» **Action item**:
Output all of the lines below exactly, and leave out each image.

» **Data segment**:

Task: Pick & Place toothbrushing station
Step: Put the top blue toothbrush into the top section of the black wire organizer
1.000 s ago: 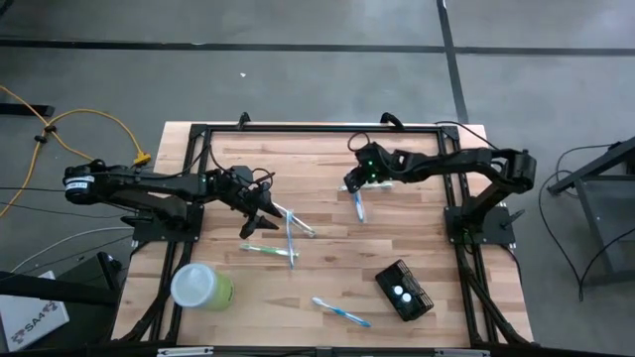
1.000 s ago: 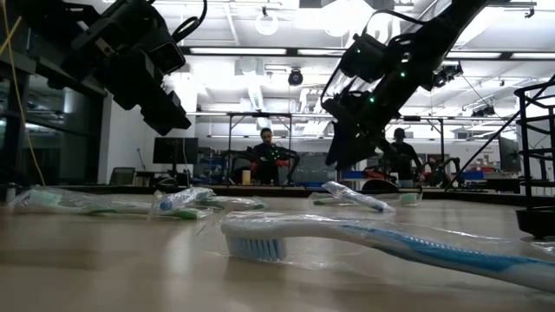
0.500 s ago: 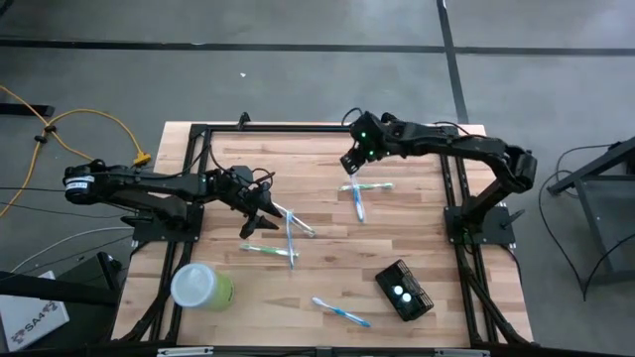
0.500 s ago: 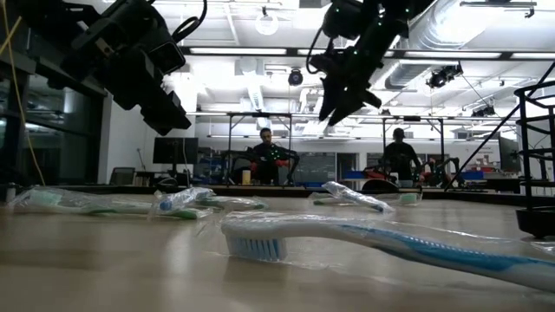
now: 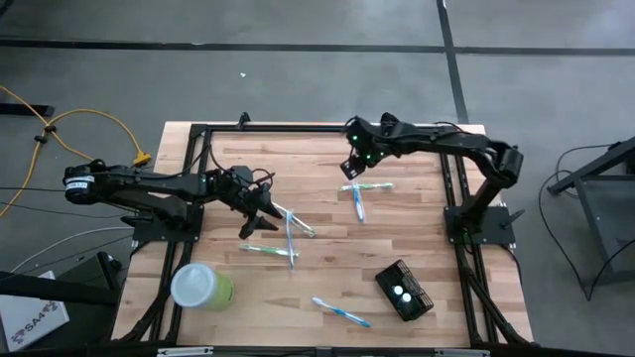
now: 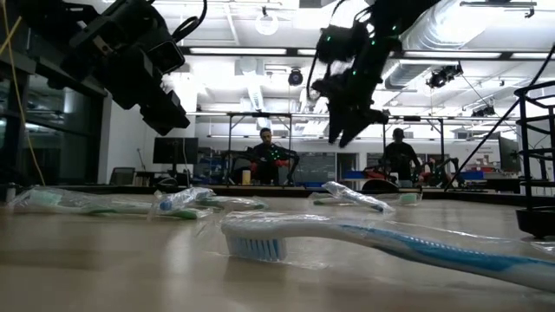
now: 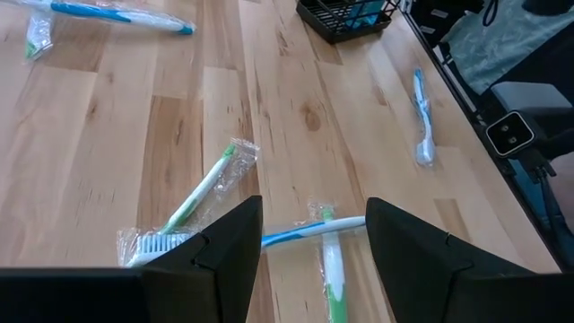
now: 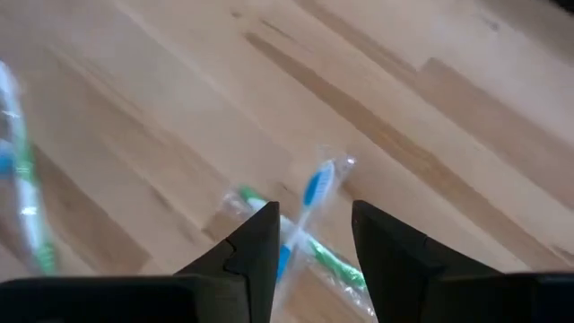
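Note:
The black wire-mesh holder [image 5: 404, 291] stands on its base near the table's near right; it also shows in the left wrist view [image 7: 345, 13]. Wrapped toothbrushes lie flat on the wood. Two lie crossed [image 5: 359, 191] at the far right, and they also show in the right wrist view [image 8: 309, 193]. Others lie at the middle [image 5: 290, 226], also seen in the left wrist view [image 7: 305, 231]. One lies near the front edge [image 5: 340, 311]. My left gripper [image 5: 260, 210] [image 7: 314, 251] hovers open just left of the middle toothbrushes. My right gripper [image 5: 352, 164] [image 8: 309, 242] hangs open, well above the crossed pair.
A lime-green cup [image 5: 201, 286] with a whitish lid lies at the near left. One more wrapped toothbrush [image 5: 268, 251] lies left of the table's middle. Black frame rails [image 5: 317, 127] border the table. People sit in the room behind [image 6: 264, 156].
My right gripper has risen from the crossed toothbrushes and drawn back toward the table's far edge, turning as it went; the green toothbrush now shows lying across the blue one. My left gripper has kept still.

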Controlling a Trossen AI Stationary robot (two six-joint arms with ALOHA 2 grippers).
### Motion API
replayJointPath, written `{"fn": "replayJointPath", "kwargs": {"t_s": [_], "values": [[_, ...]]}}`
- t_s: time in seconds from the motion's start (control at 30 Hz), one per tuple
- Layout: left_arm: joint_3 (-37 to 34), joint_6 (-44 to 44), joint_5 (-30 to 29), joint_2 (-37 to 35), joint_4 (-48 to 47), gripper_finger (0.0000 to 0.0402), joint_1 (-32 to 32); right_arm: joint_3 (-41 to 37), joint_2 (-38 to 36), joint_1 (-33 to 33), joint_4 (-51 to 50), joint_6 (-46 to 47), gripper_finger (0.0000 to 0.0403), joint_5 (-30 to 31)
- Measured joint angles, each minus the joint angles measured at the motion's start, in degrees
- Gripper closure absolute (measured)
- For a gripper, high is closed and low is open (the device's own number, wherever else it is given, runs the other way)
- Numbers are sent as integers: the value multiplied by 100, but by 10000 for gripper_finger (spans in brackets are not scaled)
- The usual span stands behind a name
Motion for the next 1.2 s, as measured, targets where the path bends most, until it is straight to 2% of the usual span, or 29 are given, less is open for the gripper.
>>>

» **Problem solution**:
Task: Pick & Place toothbrushing station
Step: Put the top blue toothbrush into the top section of the black wire organizer
1.000 s ago: 
1.000 s ago: 
0.500 s ago: 
0.500 s ago: 
now: 
now: 
now: 
now: 
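Note:
The black wire-mesh holder [image 5: 404, 291] stands on its base near the table's near right; it also shows in the left wrist view [image 7: 345, 13]. Wrapped toothbrushes lie flat on the wood. Two lie crossed [image 5: 359, 191] at the far right, and they also show in the right wrist view [image 8: 309, 193]. Others lie at the middle [image 5: 290, 226], also seen in the left wrist view [image 7: 305, 231]. One lies near the front edge [image 5: 340, 311]. My left gripper [image 5: 260, 210] [image 7: 314, 251] hovers open just left of the middle toothbrushes. My right gripper [image 5: 352, 164] [image 8: 309, 242] hangs open, well above the crossed pair.
A lime-green cup [image 5: 201, 286] with a whitish lid lies at the near left. One more wrapped toothbrush [image 5: 268, 251] lies left of the table's middle. Black frame rails [image 5: 317, 127] border the table. People sit in the room behind [image 6: 264, 156].
My right gripper has risen from the crossed toothbrushes and drawn back toward the table's far edge, turning as it went; the green toothbrush now shows lying across the blue one. My left gripper has kept still.
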
Controlling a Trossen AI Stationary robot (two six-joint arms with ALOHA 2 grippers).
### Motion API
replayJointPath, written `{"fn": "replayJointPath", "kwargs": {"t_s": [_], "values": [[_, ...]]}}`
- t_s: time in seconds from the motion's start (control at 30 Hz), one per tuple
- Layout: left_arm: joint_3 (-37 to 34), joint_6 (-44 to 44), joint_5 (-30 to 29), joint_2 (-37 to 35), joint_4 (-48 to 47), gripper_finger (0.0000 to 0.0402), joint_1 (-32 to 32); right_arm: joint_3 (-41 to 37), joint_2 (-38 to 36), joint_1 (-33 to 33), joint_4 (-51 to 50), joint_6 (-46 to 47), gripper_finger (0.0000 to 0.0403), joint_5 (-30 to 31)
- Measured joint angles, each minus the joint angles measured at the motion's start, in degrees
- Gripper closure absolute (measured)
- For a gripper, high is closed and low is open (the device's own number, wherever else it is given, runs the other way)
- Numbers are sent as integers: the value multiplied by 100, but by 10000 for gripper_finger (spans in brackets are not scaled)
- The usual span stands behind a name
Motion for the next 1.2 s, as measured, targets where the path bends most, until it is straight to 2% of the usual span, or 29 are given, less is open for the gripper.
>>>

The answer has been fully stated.